(Try it): Every line from the start of the entries up to and including the one bearing "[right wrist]" must be printed verbatim, without the pictures.

====

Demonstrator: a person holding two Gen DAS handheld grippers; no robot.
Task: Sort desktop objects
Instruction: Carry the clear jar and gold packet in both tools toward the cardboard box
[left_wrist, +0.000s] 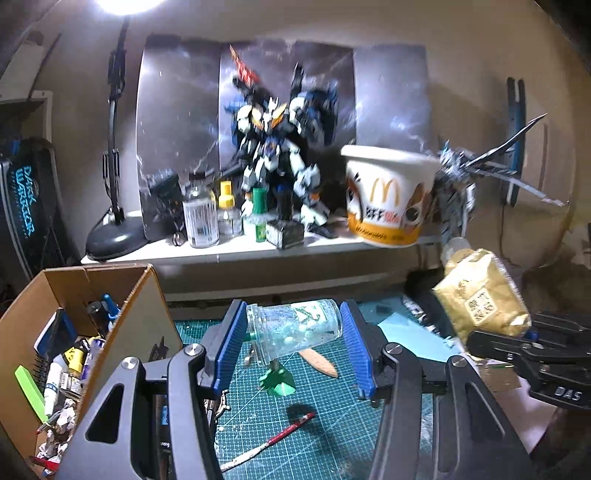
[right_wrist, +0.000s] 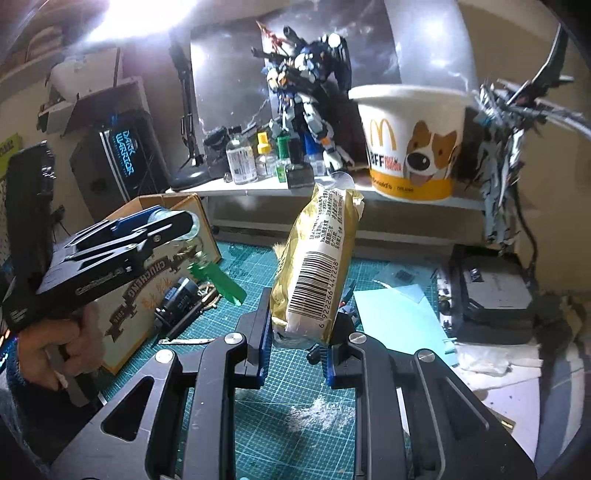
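Desk lamp blows out white top-left in both my views, flare smearing over the wall in the right one. Rest dim, warm, corners vignetted black. Heavy fisheye bending at edges. Motion blur on shelf models and paper bucket. My jaws cast dark shadows on the green mat.

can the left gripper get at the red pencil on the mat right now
Probably not as things stand: the left gripper is shut on a clear jar, so its jaws are full. The red pencil lies uncovered on the green mat below, so the way is free once the jar is put down.
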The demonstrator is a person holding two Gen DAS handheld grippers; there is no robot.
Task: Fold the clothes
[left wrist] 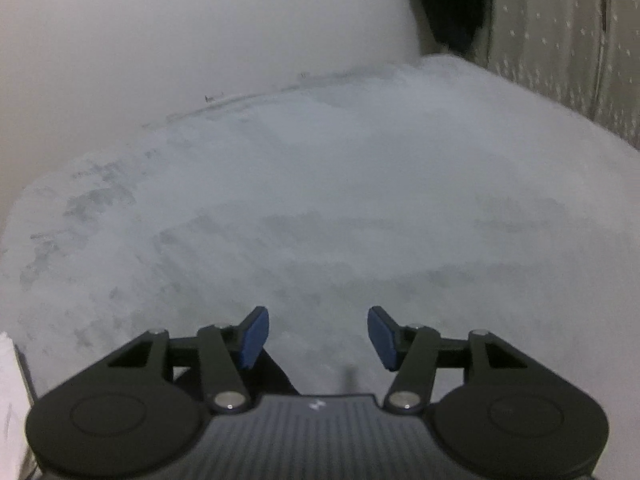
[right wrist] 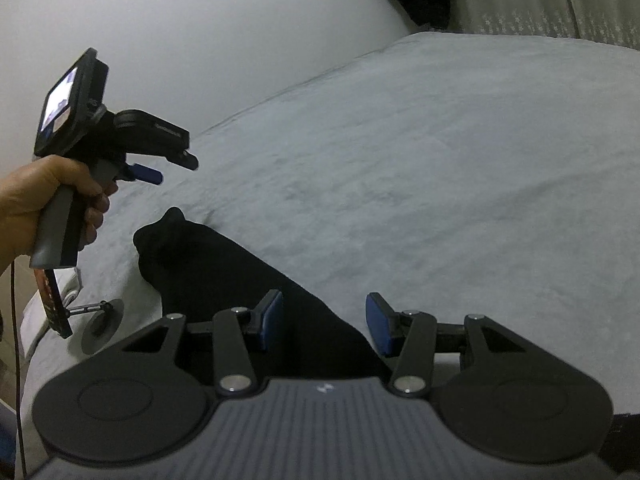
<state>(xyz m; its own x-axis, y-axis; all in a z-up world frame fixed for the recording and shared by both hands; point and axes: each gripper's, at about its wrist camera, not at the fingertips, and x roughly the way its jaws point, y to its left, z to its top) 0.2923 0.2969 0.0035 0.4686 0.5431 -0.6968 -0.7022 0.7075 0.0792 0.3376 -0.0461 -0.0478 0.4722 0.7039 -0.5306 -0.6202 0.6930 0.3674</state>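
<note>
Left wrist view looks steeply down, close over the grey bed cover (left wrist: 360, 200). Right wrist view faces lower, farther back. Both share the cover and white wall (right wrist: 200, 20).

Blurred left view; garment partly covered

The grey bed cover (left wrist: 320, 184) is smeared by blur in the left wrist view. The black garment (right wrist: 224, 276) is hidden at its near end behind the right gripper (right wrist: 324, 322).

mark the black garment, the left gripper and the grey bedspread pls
Black fabric garment (right wrist: 224, 268): right wrist view, middle of its cloth.
Left gripper (right wrist: 154, 174): right wrist view, by its blue fingertips, held in a hand.
Grey textured bedspread (right wrist: 440, 168): right wrist view, bare stretch.
</note>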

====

(Completed exercise):
Demonstrator: a person holding two Gen DAS handheld grippers; no robot.
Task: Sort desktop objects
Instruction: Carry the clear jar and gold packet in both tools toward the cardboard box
[left_wrist, +0.000s] 
[right_wrist, +0.000s] 
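Desk lamp blows out white top-left in both my views, flare smearing over the wall in the right one. Rest dim, warm, corners vignetted black. Heavy fisheye bending at edges. Motion blur on shelf models and paper bucket. My jaws cast dark shadows on the green mat.

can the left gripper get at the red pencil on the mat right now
Probably not as things stand: the left gripper is shut on a clear jar, so its jaws are full. The red pencil lies uncovered on the green mat below, so the way is free once the jar is put down.
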The demonstrator is a person holding two Gen DAS handheld grippers; there is no robot.
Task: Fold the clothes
[left wrist] 
[right wrist] 

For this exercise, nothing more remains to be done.